=== Section Start ===

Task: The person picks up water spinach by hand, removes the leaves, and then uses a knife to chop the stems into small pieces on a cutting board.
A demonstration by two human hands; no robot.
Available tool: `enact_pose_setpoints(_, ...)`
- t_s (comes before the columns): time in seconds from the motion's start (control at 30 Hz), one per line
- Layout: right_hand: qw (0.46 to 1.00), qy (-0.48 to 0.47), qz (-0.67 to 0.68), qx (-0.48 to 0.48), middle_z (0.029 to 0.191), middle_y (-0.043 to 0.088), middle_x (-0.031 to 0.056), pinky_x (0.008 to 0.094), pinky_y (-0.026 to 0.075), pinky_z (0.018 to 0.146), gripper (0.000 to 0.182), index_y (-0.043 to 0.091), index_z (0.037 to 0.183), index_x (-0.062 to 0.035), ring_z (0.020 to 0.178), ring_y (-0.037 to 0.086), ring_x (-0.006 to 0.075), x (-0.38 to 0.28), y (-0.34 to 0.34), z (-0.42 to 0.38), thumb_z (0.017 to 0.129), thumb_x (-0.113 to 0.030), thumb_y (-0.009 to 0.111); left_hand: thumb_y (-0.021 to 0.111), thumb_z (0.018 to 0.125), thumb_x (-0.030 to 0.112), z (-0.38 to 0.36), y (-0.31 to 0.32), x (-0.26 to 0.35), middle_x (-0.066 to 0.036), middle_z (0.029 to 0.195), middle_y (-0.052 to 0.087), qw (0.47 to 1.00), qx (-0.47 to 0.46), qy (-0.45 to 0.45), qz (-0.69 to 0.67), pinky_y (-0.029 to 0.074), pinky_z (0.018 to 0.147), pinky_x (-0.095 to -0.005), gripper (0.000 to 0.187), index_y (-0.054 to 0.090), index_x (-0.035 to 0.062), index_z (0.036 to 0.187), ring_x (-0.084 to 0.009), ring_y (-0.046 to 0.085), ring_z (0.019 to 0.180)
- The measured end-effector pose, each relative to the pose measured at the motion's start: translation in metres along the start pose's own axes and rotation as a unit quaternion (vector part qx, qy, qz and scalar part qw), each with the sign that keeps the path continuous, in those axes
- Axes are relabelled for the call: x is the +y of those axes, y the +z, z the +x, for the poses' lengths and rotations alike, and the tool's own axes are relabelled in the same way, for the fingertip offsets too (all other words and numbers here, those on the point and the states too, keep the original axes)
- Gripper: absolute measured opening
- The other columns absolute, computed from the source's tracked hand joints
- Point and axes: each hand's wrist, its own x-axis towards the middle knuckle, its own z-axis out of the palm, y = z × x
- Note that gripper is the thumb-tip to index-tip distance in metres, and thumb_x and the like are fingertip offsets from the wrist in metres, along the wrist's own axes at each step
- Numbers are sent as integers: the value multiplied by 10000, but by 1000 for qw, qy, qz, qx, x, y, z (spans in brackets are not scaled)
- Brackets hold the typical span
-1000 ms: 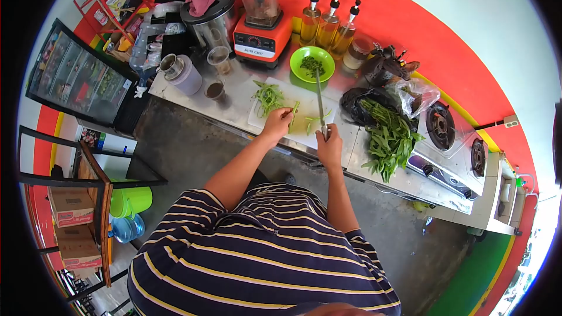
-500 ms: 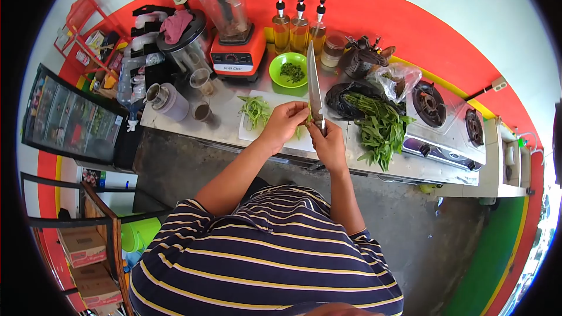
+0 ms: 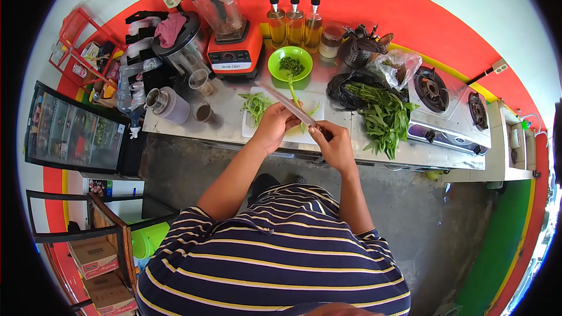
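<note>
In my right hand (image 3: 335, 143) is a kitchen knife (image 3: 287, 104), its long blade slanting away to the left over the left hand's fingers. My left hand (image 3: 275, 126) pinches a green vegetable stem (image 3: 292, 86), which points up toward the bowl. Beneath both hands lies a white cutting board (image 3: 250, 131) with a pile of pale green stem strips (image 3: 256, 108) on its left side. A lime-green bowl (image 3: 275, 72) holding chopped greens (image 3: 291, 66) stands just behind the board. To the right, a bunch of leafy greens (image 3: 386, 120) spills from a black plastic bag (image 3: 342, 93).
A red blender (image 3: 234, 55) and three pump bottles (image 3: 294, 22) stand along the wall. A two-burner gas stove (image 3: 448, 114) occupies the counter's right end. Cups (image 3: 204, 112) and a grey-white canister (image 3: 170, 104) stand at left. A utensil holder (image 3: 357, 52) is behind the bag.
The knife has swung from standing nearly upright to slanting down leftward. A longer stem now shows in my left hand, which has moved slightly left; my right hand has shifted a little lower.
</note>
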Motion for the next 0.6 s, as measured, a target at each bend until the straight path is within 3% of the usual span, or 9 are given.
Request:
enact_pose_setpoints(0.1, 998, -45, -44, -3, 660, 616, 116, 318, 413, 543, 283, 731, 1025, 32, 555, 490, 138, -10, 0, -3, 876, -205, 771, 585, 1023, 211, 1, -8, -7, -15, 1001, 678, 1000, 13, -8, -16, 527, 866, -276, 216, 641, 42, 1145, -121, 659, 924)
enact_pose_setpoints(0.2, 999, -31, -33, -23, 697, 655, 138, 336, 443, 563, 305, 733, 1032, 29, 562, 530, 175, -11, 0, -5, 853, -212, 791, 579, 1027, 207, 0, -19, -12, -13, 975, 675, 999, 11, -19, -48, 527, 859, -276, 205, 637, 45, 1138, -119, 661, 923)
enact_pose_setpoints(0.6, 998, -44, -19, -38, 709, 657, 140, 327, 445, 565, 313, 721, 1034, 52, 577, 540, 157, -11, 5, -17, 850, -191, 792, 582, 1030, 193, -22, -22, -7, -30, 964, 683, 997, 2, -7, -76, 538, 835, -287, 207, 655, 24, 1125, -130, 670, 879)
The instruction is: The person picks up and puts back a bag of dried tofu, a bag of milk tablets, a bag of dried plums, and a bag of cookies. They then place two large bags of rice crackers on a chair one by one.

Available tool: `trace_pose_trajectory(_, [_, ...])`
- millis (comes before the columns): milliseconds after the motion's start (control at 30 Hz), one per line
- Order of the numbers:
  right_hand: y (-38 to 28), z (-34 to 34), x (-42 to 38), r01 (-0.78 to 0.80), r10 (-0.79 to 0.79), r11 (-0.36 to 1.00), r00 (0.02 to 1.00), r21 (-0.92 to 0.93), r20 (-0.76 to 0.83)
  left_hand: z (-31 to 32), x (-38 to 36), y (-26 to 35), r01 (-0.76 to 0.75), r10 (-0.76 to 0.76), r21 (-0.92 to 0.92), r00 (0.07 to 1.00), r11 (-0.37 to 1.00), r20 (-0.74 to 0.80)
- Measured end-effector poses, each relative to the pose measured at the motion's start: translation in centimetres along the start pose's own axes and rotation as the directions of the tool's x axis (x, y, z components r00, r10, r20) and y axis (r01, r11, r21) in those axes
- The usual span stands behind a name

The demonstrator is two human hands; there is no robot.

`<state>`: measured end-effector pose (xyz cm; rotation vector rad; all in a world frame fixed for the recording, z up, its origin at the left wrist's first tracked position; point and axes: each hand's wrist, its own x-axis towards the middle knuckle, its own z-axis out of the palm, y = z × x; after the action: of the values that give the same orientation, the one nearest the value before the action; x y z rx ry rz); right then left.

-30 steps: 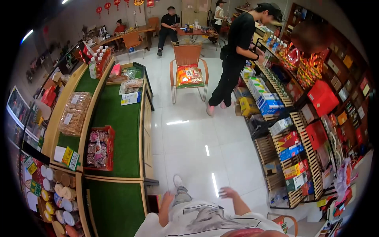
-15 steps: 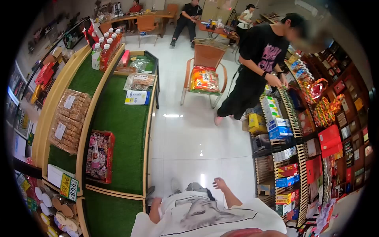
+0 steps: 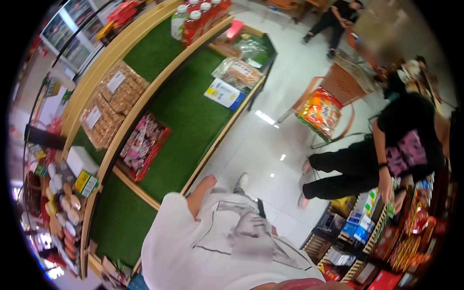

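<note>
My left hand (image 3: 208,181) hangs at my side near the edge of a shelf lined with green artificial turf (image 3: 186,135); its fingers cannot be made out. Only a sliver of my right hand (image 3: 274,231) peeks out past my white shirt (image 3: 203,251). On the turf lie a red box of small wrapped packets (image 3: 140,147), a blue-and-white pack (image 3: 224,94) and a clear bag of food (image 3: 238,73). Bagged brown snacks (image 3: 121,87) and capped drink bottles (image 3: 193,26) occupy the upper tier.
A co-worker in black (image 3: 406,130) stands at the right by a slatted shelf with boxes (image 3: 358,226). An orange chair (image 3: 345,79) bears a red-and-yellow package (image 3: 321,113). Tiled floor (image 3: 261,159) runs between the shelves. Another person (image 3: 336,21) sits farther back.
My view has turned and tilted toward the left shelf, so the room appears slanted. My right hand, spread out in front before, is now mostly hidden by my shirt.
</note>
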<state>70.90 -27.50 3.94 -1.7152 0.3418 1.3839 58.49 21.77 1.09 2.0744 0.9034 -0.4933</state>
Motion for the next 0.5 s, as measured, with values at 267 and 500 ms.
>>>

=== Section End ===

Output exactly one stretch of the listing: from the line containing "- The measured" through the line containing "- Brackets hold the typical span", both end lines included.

- The measured end-effector pose, each relative to the pose measured at the motion's start: translation in metres along the start pose's own axes and rotation as a unit quaternion (vector part qx, qy, qz and scalar part qw), each with the sign that keeps the path continuous, in those axes
- Axes are relabelled for the call: x is the +y of those axes, y the +z, z the +x, for the poses' lengths and rotations alike, and the tool's own axes are relabelled in the same way, for the fingertip offsets too (all other words and numbers here, those on the point and the states too, keep the original axes)
- Gripper: absolute measured opening
- The other columns absolute, computed from the source's tracked hand joints
- Point and axes: each hand's wrist, its own x-axis towards the middle knuckle, its own z-axis out of the palm, y = z × x
- Note that gripper is the thumb-tip to index-tip distance in metres, and thumb_x and the like are fingertip offsets from the wrist in metres, along the wrist's own axes at each step
- Numbers are sent as integers: the value multiplied by 10000, but by 1000 for qw, qy, qz, qx, x, y, z (spans in brackets are not scaled)
- Brackets hold the typical span

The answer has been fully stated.